_Instructions to follow_. In the listing below, find each line holding "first" and copy it.

_Source material_.

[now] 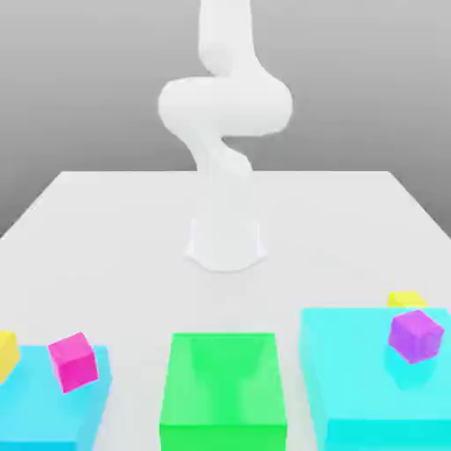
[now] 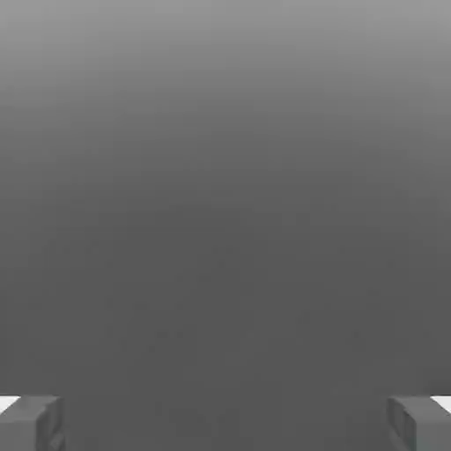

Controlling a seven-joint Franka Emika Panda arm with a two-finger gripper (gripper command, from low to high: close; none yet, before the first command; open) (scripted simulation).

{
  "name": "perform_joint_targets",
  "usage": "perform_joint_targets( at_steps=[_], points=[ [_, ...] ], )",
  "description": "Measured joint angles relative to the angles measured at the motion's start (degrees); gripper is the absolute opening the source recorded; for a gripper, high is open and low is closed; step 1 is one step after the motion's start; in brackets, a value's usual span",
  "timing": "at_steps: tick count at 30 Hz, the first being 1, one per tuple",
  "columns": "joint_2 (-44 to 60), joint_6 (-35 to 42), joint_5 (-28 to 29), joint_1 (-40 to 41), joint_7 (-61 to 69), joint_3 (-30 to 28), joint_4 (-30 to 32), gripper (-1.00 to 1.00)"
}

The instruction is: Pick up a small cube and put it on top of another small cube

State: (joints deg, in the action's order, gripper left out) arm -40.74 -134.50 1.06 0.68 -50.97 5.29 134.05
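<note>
White table (image 1: 106, 220): two yellow cubes (image 1: 406, 299), three big blocks (image 1: 223, 388).

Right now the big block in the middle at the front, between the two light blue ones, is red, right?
Not quite. The big block in the middle at the front is green, not red. It does sit between the two light blue blocks, one toward the exterior view's left and one toward its right. The exterior view shows this.
</note>
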Motion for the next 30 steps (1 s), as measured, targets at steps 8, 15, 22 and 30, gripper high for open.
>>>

_Output below_.
Controlling a seven-joint Franka Emika Panda arm with a two-finger gripper (gripper command, from low to high: close; none yet, before the first command; open) (scripted simulation).
  "timing": "at_steps: tick count at 30 Hz, the first being 1, one per tuple",

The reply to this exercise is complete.